I pulled in a breath. “I am here voluntarily. I agreed to this bargain to save the people of Taos from further attack by Aldair and Khalim and their little band of thugs here.”
Improbably, the leader of the strange djinn smiled. “‘Little band of thugs.’ I like that.” His expression grew stern, though, as he stared at Aldair. “But it is not that pact of which I speak. I refer to the original oath we all swore, that those of the One Thousand and their Chosen should be left alone to live as they saw fit.

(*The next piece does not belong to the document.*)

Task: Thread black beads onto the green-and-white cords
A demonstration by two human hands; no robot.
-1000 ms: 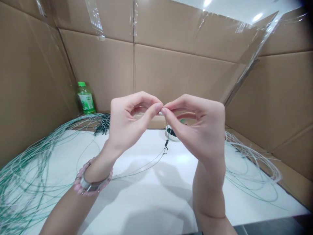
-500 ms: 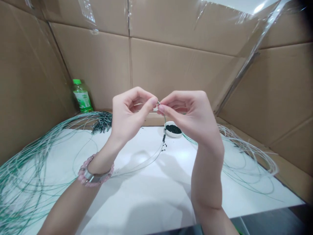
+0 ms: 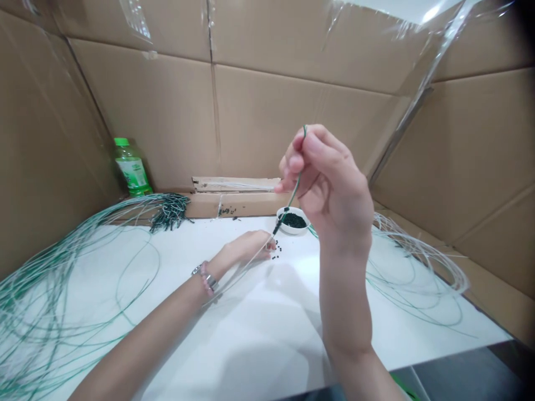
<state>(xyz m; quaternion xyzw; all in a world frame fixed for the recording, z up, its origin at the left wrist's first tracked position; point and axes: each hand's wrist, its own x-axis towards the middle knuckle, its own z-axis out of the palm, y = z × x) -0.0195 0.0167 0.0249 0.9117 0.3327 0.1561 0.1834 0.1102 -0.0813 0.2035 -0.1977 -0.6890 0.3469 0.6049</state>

That is the oath you have broken, Aldair al-Ankara, for I have word from Nizar al-Naqda and Alif al-Masur that you participated in an attack on the Taos community. Such an attack directly violates the compact we have all agreed to abide by.”
At first I didn’t recognize those names, and then I realized they must be the two djinn who, along with Rafi, had attempted to flee this plane so they could find help. And they’d been successful.